Vertex gets paediatric FDA okay for Casgevy gene therapy
For the first time, children in the US as young as two with the blood disorders sickle cell disease and beta thalassaemia are eligible for Vertex Pharma's one-shot gene therapy Casgevy.
The FDA has approved use of CRISPR Therapeutics-partnered Casgevy (exagamglogene autotemcel) in this age group for children with SCD and recurrent vaso-occlusive crises (VOCs) – the painful attacks that can accompany the disease – as well as those with transfusion-dependent beta thalassemia (TDT).

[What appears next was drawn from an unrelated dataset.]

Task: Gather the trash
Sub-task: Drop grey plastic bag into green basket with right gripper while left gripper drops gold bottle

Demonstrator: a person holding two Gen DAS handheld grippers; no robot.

The broader label follows the pioneering gene-editing therapy's initial approval for patients aged 12 and over with SCD in 2023, and for TDT in the same age range the following year. The new approval adds another 5,500 children to those eligible in the US for the therapy, said Vertex in a statement.
There are estimated to be around 37,000 people with SCD and TDT in the US and Europe combined.
Last year, almost 150 patients were treated with Casgevy, the first therapy to reach the market based on CRISPR/Cas9 gene-editing technology, with sales of $114 million, of which $54 million came in the last three months of the year.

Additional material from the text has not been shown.